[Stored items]
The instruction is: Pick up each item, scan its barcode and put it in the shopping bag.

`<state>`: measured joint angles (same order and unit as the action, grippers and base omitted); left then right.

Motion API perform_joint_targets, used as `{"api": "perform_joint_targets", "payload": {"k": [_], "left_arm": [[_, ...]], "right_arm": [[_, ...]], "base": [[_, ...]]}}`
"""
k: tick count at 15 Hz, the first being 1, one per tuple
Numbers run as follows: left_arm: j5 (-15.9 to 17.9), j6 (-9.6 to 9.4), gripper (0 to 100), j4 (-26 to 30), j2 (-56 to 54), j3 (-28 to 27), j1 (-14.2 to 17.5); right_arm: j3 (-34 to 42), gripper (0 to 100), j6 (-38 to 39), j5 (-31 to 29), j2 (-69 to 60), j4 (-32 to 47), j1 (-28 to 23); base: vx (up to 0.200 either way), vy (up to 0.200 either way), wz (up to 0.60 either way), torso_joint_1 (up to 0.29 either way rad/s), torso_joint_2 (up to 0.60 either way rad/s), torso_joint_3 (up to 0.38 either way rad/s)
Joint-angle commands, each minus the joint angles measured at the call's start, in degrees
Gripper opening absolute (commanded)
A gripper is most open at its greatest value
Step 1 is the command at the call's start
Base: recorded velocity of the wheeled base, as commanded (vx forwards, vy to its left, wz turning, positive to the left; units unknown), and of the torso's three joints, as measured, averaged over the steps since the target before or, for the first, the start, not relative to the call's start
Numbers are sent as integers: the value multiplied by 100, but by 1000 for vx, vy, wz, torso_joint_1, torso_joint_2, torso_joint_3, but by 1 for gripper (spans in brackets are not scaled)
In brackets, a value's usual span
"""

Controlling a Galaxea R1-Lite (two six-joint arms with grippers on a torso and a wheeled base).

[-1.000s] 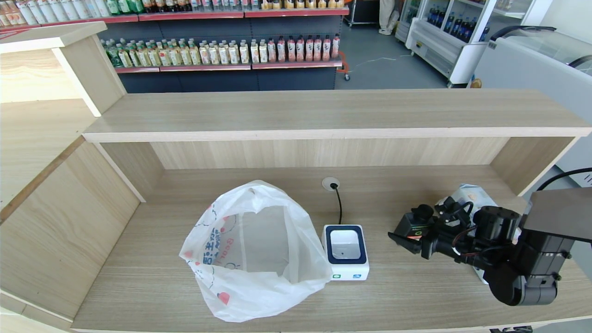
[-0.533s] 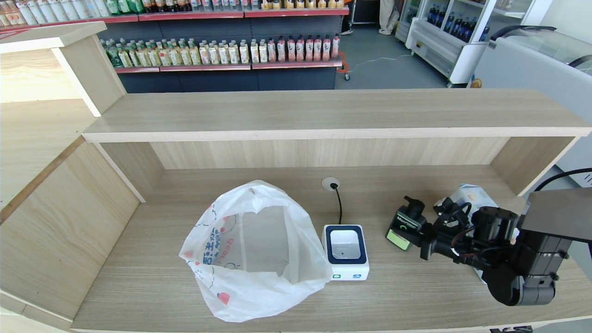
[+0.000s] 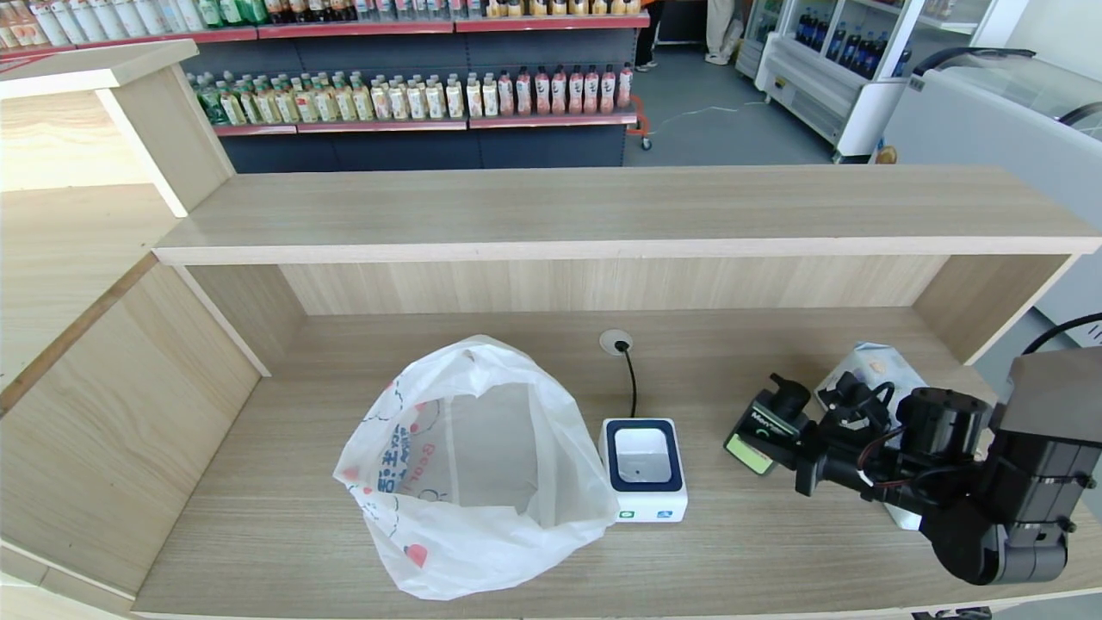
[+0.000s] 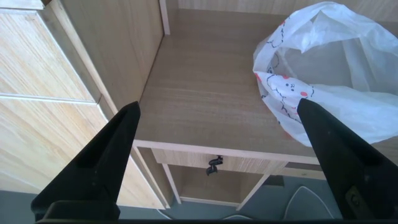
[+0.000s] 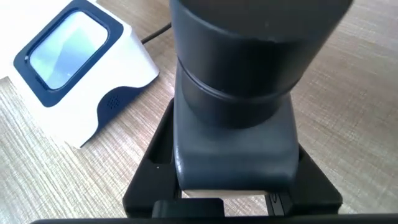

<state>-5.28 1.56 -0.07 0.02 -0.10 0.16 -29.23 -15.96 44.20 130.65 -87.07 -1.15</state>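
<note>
Left gripper (image 4: 219,106) is hanging nearest the robot, off the near left corner of the counter (image 3: 758,551), fingers spread apart and carrying nothing.

Right gripper (image 3: 796,435) is clamping a dark bottle (image 3: 762,420) and holding it just above the counter on the right side. The bottle is lying tilted: its cap is pointing away from the robot, and its base end with the green label is pointing near and left. I cannot tell where the barcode is.

Key relation: the scanner (image 3: 643,469) is sitting to the robot's left of the bottle, near it but not under it, with its window facing up. So the coming move is probably a short leftward carry by the right arm, with the bottle's labelled side turned down over the window. The right arm is the nearer one to both.

The shopping bag (image 3: 469,469) is standing open just beside the scanner, on its far-left side from the bottle, touching or almost touching it.

Farther back, a white packet (image 3: 874,362) is lying behind the right arm, and the scanner's cable (image 3: 631,379) is running to a hole in the counter.
</note>
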Motion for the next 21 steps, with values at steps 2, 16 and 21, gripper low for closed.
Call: {"api": "perform_joint_targets", "payload": {"k": [2,16,21], "left_arm": [[-8,2,100,-1,-2,1,2],[1,2,100,-1,-2,1,2],[1,2,100,-1,-2,1,2]], "right_arm": [[216,0,-329,18,-707,-3,-79],[1614,0,-3555,71,-4645,32,-360],[1605,0,-4794,176,-4988,67,-52]], "base": [[0,0,0,0,0,0],[0,0,0,0,0,0],[0,0,0,0,0,0]]}}
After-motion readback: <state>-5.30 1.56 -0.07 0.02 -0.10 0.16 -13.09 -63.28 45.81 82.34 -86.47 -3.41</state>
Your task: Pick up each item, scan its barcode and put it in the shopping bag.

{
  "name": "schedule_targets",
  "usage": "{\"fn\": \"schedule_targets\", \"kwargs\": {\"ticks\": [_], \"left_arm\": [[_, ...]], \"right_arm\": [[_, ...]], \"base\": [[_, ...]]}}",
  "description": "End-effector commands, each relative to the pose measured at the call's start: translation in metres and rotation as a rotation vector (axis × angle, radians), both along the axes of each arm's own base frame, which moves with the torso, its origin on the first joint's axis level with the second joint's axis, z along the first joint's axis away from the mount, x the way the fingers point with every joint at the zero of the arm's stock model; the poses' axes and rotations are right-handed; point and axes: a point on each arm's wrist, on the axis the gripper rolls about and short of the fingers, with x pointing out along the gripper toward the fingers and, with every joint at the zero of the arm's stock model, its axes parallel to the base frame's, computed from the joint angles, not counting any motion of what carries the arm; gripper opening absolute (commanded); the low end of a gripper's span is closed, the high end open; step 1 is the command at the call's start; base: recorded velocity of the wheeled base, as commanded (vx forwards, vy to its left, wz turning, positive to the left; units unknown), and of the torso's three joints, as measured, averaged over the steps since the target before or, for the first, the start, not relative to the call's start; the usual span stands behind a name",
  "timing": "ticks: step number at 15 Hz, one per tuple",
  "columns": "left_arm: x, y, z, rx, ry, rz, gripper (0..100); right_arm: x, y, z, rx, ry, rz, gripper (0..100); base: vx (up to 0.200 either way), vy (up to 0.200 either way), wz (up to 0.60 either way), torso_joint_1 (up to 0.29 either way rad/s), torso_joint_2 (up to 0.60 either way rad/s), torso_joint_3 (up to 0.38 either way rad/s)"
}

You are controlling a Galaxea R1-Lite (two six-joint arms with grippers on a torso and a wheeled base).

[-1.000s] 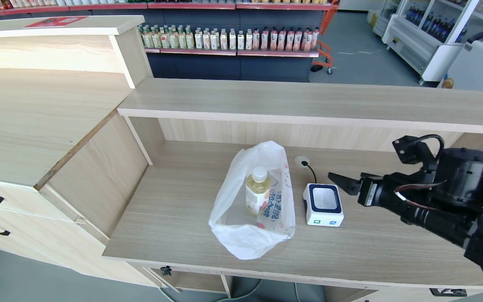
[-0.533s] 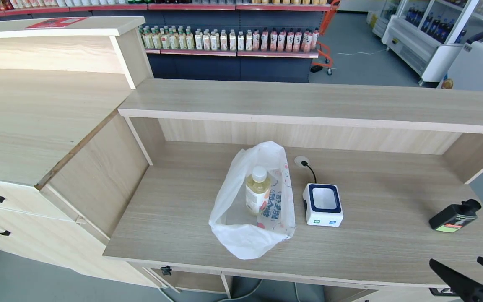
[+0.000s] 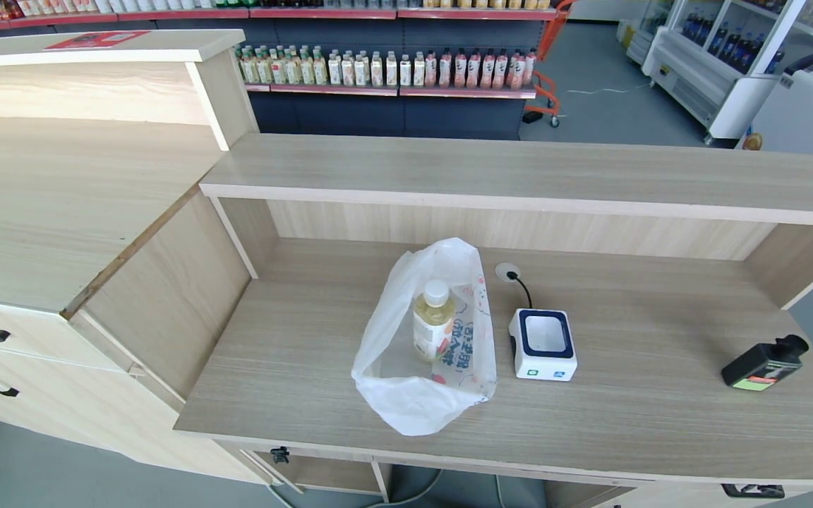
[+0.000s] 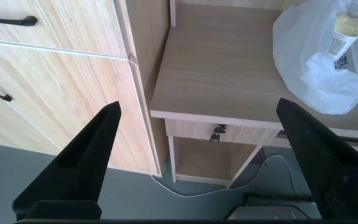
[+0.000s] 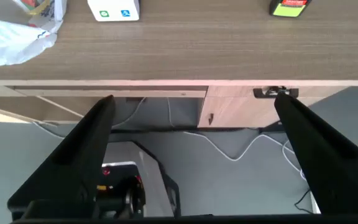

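Observation:
A white plastic shopping bag lies open on the counter, with a pale yellow drink bottle standing in it. To the right of the bag sits a white and blue barcode scanner. A small black bottle with a green and red label lies on its side at the counter's right end. My left gripper hangs open and empty below the counter's front left corner, the bag beyond it. My right gripper is open and empty below the front edge, with the scanner and black bottle beyond.
A raised wooden ledge runs along the back of the counter. A taller cabinet with drawers stands at the left. A cable runs from the scanner to a hole behind it. Store shelves and coolers fill the background.
My right arm has pulled back from above the counter beside the scanner, dropped below the front edge and left the head view. The black bottle that it hid now shows.

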Motion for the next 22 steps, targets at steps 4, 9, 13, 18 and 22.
{"fn": "schedule_targets", "kwargs": {"ticks": [4,9,13,18,22], "left_arm": [[0.0,0.0,0.0,0.006,0.0,0.002,100],[0.0,0.0,0.0,0.006,0.0,0.002,100],[0.0,0.0,0.0,0.006,0.0,0.002,100],[0.0,0.0,0.0,0.006,0.0,0.002,100],[0.0,0.0,0.0,0.005,0.0,0.002,100]], "right_arm": [[-0.0042,-0.0009,-0.0056,0.003,-0.044,-0.037,100],[-0.0042,-0.001,-0.0056,0.001,-0.044,-0.039,100],[-0.0042,-0.0009,-0.0056,0.002,-0.044,-0.037,100],[-0.0042,-0.0009,-0.0056,0.002,-0.044,-0.037,100],[-0.0042,-0.0009,-0.0056,0.003,-0.044,-0.034,100]], "base": [[0.0,-0.15,0.0,0.004,0.0,0.003],[0.0,-0.2,0.0,0.007,0.0,0.002],[0.0,-0.2,0.0,0.002,0.0,0.002],[0.0,-0.2,0.0,0.004,0.0,0.004],[0.0,-0.2,0.0,0.002,0.0,0.004]]}}
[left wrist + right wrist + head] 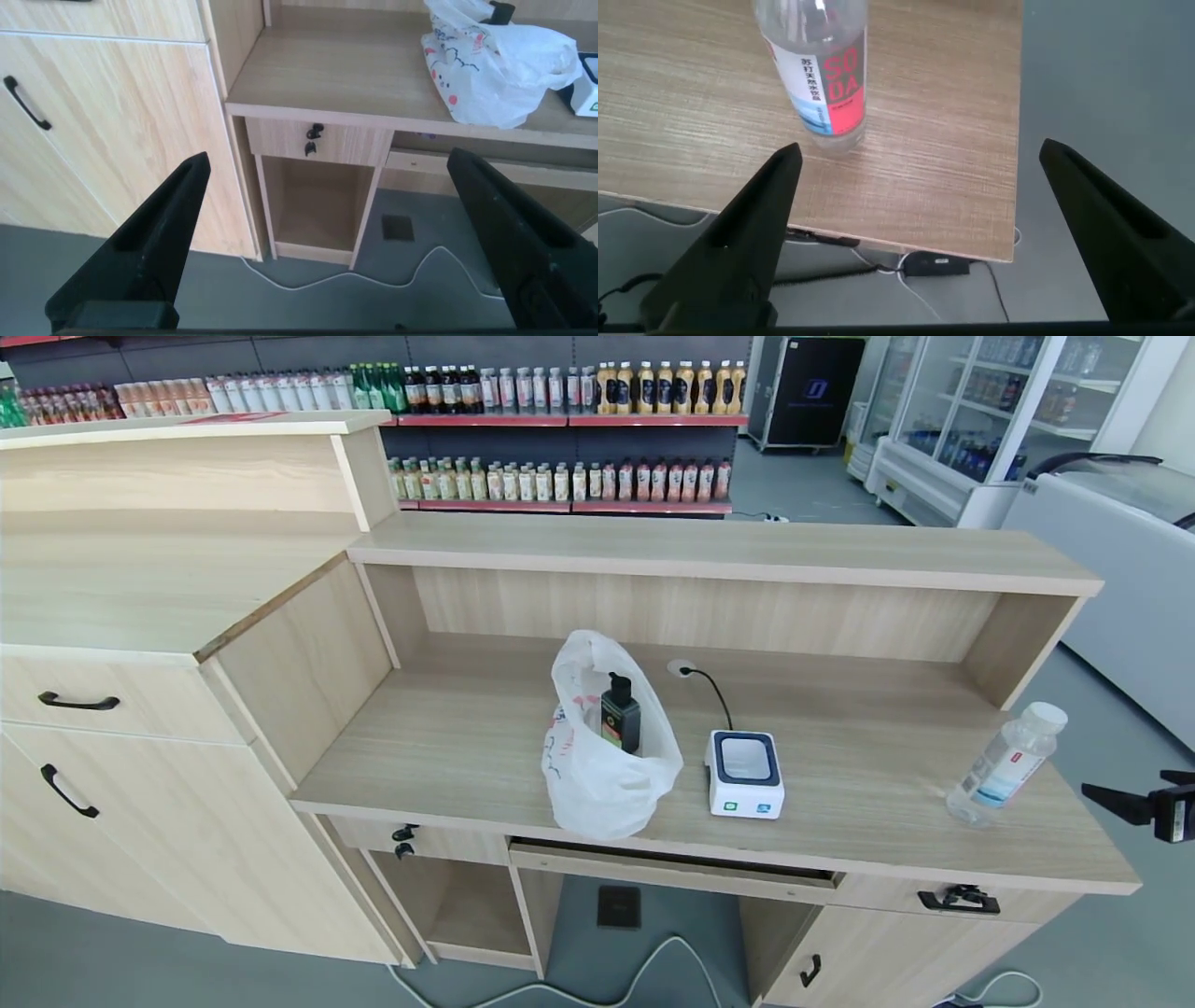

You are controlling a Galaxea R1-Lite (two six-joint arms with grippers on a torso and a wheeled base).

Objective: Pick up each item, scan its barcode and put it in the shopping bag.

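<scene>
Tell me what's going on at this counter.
A dark bottle already stands in the shopping bag, beside the scanner on the counter. A water bottle stands at the counter's right end, with the right gripper open just short of it. The left gripper hangs open and empty, low before the counter.

Place: small shop, checkout area. Long red-edged shelves point(569, 420) at back, packed with rows of bottled drinks point(560, 481). Glass-door coolers point(971, 411) with more drinks at far right; white chest freezer point(1120, 551) near them. In front, light wooden cashier counter point(887, 784) with raised ledge, drawers, cupboard doors. On counter: barcode scanner point(744, 773) with cable, white plastic shopping bag point(597, 784) just beside it. Grey floor.
</scene>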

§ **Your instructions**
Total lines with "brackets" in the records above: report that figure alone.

§ **Answer space**
2